(Data extracts)
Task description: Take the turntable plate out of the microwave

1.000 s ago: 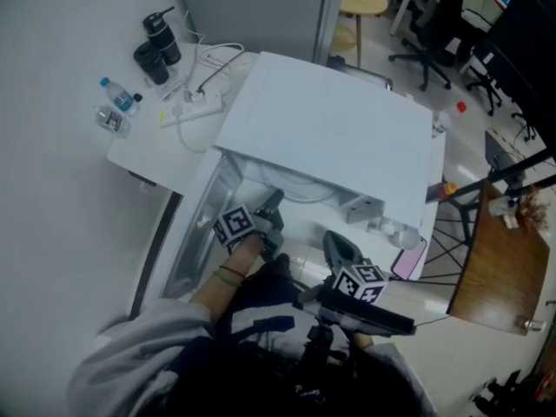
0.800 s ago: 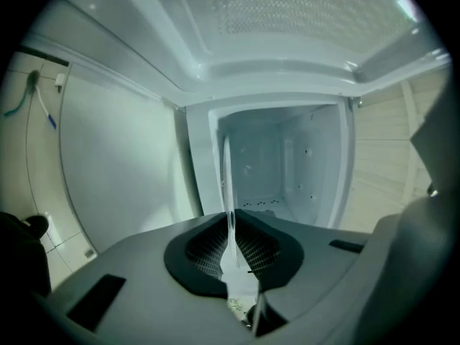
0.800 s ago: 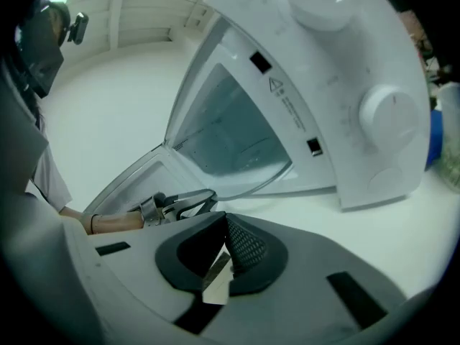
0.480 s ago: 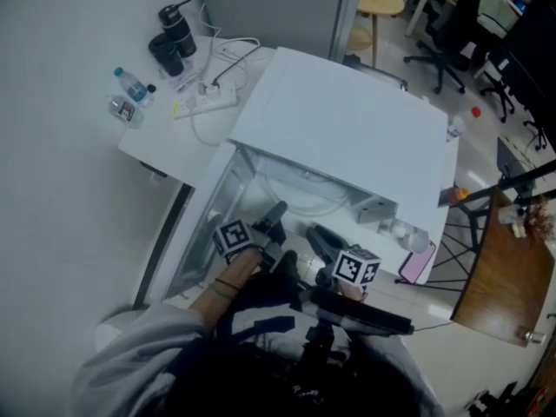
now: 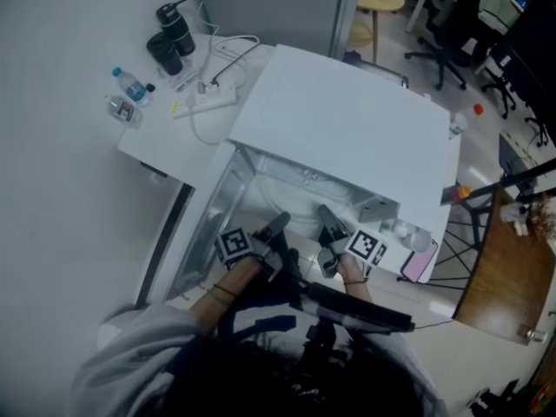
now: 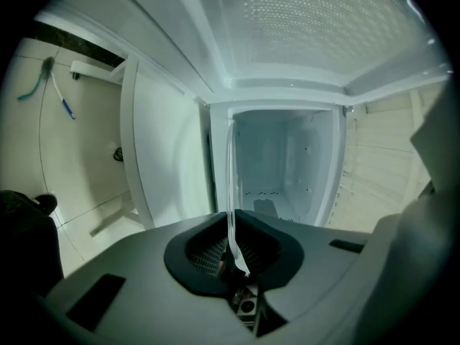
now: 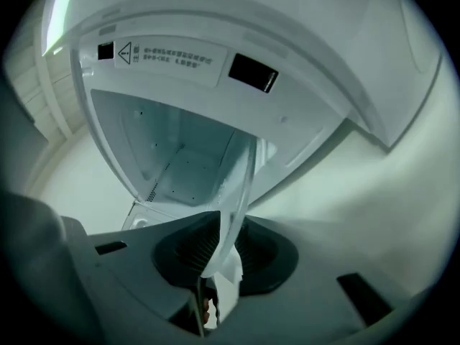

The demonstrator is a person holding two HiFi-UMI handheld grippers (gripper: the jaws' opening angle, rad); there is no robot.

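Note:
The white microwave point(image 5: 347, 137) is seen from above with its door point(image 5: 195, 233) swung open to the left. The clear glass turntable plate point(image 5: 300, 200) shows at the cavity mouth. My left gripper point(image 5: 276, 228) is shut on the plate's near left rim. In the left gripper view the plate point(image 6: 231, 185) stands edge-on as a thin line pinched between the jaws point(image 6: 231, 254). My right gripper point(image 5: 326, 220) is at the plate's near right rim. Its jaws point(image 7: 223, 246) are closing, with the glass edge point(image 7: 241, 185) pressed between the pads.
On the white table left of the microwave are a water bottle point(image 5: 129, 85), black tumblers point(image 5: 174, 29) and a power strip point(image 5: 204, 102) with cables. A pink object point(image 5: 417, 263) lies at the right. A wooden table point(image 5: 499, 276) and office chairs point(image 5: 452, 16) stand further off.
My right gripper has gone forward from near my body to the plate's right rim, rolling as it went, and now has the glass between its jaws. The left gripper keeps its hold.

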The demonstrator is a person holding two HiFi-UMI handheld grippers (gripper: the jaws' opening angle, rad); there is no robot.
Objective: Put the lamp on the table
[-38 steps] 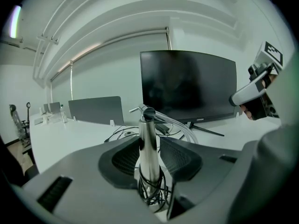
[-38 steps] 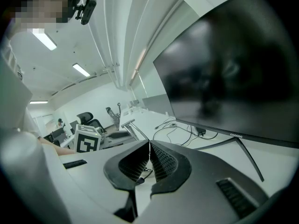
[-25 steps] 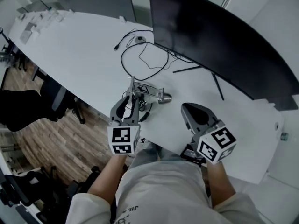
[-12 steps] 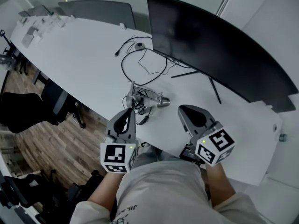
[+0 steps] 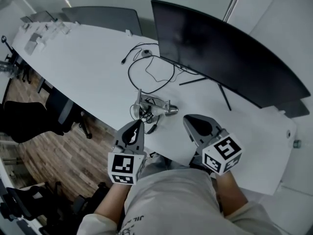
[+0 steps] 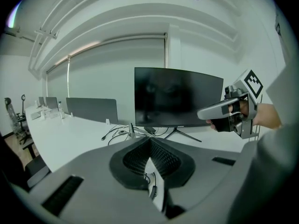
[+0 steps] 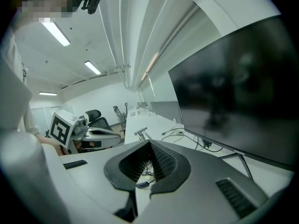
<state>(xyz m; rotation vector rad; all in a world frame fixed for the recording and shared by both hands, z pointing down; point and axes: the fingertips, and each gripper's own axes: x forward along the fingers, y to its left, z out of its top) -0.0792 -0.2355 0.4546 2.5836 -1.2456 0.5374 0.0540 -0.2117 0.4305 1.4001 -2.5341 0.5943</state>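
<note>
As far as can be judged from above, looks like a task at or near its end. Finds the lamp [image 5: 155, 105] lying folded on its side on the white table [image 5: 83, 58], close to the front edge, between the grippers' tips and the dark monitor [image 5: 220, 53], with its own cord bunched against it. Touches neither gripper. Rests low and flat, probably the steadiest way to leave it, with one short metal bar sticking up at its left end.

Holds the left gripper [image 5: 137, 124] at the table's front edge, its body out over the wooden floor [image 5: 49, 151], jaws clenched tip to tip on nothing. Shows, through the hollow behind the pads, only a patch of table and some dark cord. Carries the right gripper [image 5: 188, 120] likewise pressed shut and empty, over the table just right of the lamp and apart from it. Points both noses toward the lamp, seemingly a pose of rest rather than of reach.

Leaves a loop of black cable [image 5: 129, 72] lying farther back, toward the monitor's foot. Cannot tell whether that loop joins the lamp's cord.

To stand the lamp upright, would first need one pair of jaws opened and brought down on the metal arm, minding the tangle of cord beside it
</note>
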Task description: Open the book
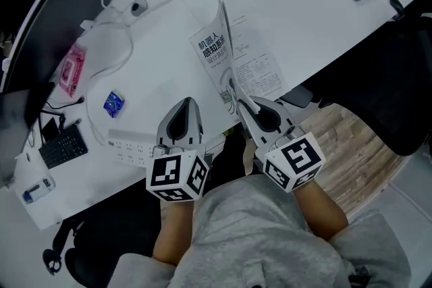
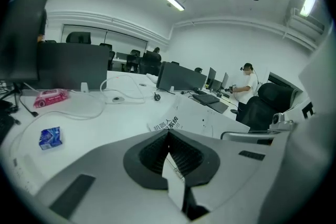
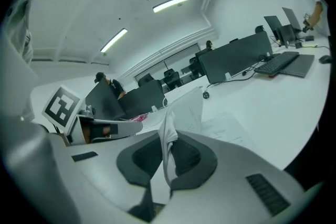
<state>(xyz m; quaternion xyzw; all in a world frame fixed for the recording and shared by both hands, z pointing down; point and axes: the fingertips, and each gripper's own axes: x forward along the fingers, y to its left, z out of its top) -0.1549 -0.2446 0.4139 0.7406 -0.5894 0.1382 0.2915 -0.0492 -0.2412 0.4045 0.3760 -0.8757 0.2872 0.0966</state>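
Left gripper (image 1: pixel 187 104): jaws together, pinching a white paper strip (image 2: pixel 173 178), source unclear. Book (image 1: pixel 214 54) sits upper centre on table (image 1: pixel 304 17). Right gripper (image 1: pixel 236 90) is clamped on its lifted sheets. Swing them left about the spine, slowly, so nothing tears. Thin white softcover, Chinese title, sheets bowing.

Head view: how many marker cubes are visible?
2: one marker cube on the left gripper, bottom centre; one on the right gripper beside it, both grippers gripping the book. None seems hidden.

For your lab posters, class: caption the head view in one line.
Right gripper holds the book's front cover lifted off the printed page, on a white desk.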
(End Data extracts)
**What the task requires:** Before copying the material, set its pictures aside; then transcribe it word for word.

**Answer:**
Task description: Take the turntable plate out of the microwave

1.000 s ago: 
0.800 s ago: 
0.800 s ago: 
0.480 s ago: 
now: 
now: 
now: 

The demonstrator is a person holding two HiFi-UMI handheld grippers (gripper: the jaws' opening angle, rad); there is no robot.

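Note:
The white microwave point(image 5: 347, 137) is seen from above with its door point(image 5: 195, 233) swung open to the left. The clear glass turntable plate point(image 5: 300, 200) shows at the cavity mouth. My left gripper point(image 5: 276, 228) is shut on the plate's near left rim. In the left gripper view the plate point(image 6: 231, 185) stands edge-on as a thin line pinched between the jaws point(image 6: 231, 254). My right gripper point(image 5: 326, 220) is at the plate's near right rim. Its jaws point(image 7: 223, 246) are closing, with the glass edge point(image 7: 241, 185) pressed between the pads.
On the white table left of the microwave are a water bottle point(image 5: 129, 85), black tumblers point(image 5: 174, 29) and a power strip point(image 5: 204, 102) with cables. A pink object point(image 5: 417, 263) lies at the right. A wooden table point(image 5: 499, 276) and office chairs point(image 5: 452, 16) stand further off.
My right gripper has gone forward from near my body to the plate's right rim, rolling as it went, and now has the glass between its jaws. The left gripper keeps its hold.
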
The demonstrator is a person holding two HiFi-UMI handheld grippers (gripper: the jaws' opening angle, rad); there is no robot.
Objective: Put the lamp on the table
[-38 steps] 
[-38 steps] 
[-25 steps] 
[-12 steps] 
[+0 steps] 
[+0 steps] 
[+0 steps] 
<state>(xyz m; rotation vector rad; all in a world frame fixed for the recording and shared by both hands, z pointing down; point and axes: the fingertips, and each gripper's own axes: x forward along the fingers, y to its left, z out of its top) -0.0792 -0.2355 0.4546 2.5836 -1.2456 0.5374 0.0540 -0.2117 0.4305 1.4001 -2.5341 0.5943</state>
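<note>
As far as can be judged from above, looks like a task at or near its end. Finds the lamp [image 5: 155, 105] lying folded on its side on the white table [image 5: 83, 58], close to the front edge, between the grippers' tips and the dark monitor [image 5: 220, 53], with its own cord bunched against it. Touches neither gripper. Rests low and flat, probably the steadiest way to leave it, with one short metal bar sticking up at its left end.

Holds the left gripper [image 5: 137, 124] at the table's front edge, its body out over the wooden floor [image 5: 49, 151], jaws clenched tip to tip on nothing. Shows, through the hollow behind the pads, only a patch of table and some dark cord. Carries the right gripper [image 5: 188, 120] likewise pressed shut and empty, over the table just right of the lamp and apart from it. Points both noses toward the lamp, seemingly a pose of rest rather than of reach.

Leaves a loop of black cable [image 5: 129, 72] lying farther back, toward the monitor's foot. Cannot tell whether that loop joins the lamp's cord.

To stand the lamp upright, would first need one pair of jaws opened and brought down on the metal arm, minding the tangle of cord beside it
</note>
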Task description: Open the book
<state>(xyz m; quaternion xyzw; all in a world frame fixed for the recording and shared by both hands, z pointing down; point and axes: the fingertips, and each gripper's own axes: x forward along the fingers, y to its left, z out of its top) -0.1549 -0.2446 0.4139 0.7406 -0.5894 0.1382 0.2915 -0.0492 -0.2412 0.4045 0.3760 -0.8757 0.2872 0.0966</state>
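Left gripper (image 1: pixel 187 104): jaws together, pinching a white paper strip (image 2: pixel 173 178), source unclear. Book (image 1: pixel 214 54) sits upper centre on table (image 1: pixel 304 17). Right gripper (image 1: pixel 236 90) is clamped on its lifted sheets. Swing them left about the spine, slowly, so nothing tears. Thin white softcover, Chinese title, sheets bowing.

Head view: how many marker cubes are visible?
2: one marker cube on the left gripper, bottom centre; one on the right gripper beside it, both grippers gripping the book. None seems hidden.

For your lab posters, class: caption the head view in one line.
Right gripper holds the book's front cover lifted off the printed page, on a white desk.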

Here is where the answer stops.